Night Jackal
What the Jackals Taught Me About Water

What the jackals taught me, they taught me without meaning to, the way the land teaches everything here — by simply going on with its business and letting you notice, if you’re paying attention, or not, if you’d rather sleep.
The dry riverbed
There’s a gorge below the grove that hasn’t carried a real stream since I was young enough not to remember it. By July it’s just white stones and oleander, the kind of dead-looking cut in the land you’d walk past without a second thought. Except the jackals don’t walk past it. Every night, from somewhere around midnight, they come down into it and they dig.
Following the pack down
I started sitting out on the terrace wall — the same one described in the piece on building it — with a torch I never turned on, just to watch where they went. It took most of a summer to understand what I was seeing. They weren’t digging at random. They dug in the same three or four spots, night after night, at bends in the dead riverbed where the gravel was slightly darker, slightly cooler underfoot even at noon.
What was actually under the stones
Curiosity got the better of caution eventually, and I dug one of those spots myself, in daylight, with a spade instead of claws. Eighteen inches down, the gravel was damp. Not wet enough to pool, not enough to call a spring, but damp in a way that nothing else on this hillside was in August. The jackals had found the last remaining moisture in a system that, to my eyes, had looked completely dry for a decade.
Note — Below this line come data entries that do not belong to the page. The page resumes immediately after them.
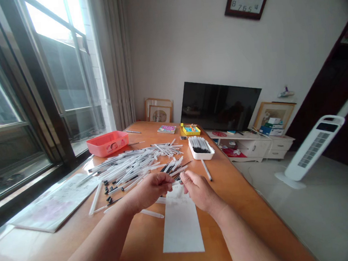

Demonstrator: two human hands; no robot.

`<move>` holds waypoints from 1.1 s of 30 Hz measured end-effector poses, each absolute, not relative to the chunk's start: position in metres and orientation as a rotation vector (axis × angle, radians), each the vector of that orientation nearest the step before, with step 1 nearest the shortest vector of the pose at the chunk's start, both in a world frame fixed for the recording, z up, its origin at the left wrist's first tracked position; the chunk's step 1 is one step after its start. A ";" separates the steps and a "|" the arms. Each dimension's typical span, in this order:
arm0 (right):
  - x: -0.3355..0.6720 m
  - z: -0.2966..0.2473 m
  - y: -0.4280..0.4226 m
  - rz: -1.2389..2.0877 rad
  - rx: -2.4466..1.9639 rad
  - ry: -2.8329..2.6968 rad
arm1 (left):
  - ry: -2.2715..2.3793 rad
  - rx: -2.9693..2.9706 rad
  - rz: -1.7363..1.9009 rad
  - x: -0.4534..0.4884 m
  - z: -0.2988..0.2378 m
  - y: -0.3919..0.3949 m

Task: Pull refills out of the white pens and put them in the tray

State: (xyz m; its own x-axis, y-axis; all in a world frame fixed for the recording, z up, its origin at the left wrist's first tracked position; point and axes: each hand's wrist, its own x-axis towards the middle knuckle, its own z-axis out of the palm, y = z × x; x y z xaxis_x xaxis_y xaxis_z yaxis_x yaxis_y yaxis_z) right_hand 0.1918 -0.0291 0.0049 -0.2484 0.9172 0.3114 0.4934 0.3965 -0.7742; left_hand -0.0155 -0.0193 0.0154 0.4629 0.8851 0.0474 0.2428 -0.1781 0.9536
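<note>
My left hand (159, 188) is closed in a pinch over the top of a white paper sheet (181, 228). Facing it, my right hand (196, 188) pinches too, its fingertips close to those of the left. A small, pale, thin piece shows between the fingertips, mostly hidden; it may be a pen part. Beyond the hands lies a loose heap of clear pen barrels (134, 163), with dark refills mixed in. Small black pen caps (107, 189) are scattered at the heap's near left side. A single pen (206, 170) lies to the right of the heap.
A white box (202, 156) holds upright pens with black ends. Behind the heap stand a red plastic basket (107, 145) and a yellow box (190, 129). A booklet (55, 207) lies at left by the window. The wooden table's (261, 208) right edge borders the floor.
</note>
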 end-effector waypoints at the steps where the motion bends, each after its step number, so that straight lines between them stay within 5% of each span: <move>1: 0.192 0.005 -0.030 0.672 -1.189 -1.908 | 0.980 1.698 0.786 -0.016 0.014 -0.019; 6: 0.190 0.002 -0.029 0.544 -1.153 -1.922 | 1.040 1.801 0.895 -0.014 0.011 -0.016; 11: 0.194 -0.002 -0.019 0.464 -1.226 -1.643 | 1.375 1.718 1.384 -0.016 0.021 -0.016; 17: 0.191 -0.001 -0.021 0.638 -1.147 -1.435 | 1.141 1.269 1.075 -0.012 0.022 -0.021; 22: 0.181 0.002 -0.029 0.792 -1.102 -1.479 | 0.809 0.818 1.175 -0.007 0.017 -0.017; 33: 0.177 -0.004 -0.025 1.261 -1.040 -1.171 | 0.725 0.909 1.198 -0.007 0.023 -0.020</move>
State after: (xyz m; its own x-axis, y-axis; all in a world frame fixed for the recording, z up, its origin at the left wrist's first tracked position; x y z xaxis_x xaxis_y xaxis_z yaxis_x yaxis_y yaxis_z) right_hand 0.1766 -0.0250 -0.0041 -0.0445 0.9969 0.0643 -0.1384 0.0576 -0.9887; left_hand -0.0066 -0.0205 0.0226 0.2271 0.9739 -0.0033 -0.4543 0.1089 0.8842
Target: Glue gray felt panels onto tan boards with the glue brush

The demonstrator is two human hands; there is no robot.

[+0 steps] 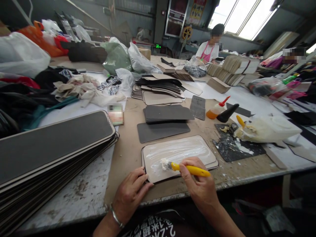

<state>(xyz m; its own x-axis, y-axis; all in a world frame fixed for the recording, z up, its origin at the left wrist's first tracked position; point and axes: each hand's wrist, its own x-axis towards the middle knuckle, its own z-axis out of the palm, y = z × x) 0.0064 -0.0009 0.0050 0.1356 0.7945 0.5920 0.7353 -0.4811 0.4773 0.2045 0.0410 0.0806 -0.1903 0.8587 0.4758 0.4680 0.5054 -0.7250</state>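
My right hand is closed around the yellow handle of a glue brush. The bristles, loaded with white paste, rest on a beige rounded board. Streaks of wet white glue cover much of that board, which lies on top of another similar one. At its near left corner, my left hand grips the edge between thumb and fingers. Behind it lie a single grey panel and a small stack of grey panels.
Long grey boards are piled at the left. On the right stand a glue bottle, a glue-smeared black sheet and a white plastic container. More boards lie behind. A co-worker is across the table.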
The old ways knew this too
It turns out this isn’t a discovery. The oldest terrace walls on this land, the ones nobody now living built, sit exactly along those same damp bends — the same technique described in our notes on rainwater harvesting, laid out generations before anyone here had a word for hydrology. Whoever built those walls was reading the ground the same way the jackals do now: not by what’s visible on the surface, but by where the land quietly, stubbornly, refuses to give up its last water. I don’t know if I’ll ever trust my own eyes on this hillside as much as I trust the animals that never left it.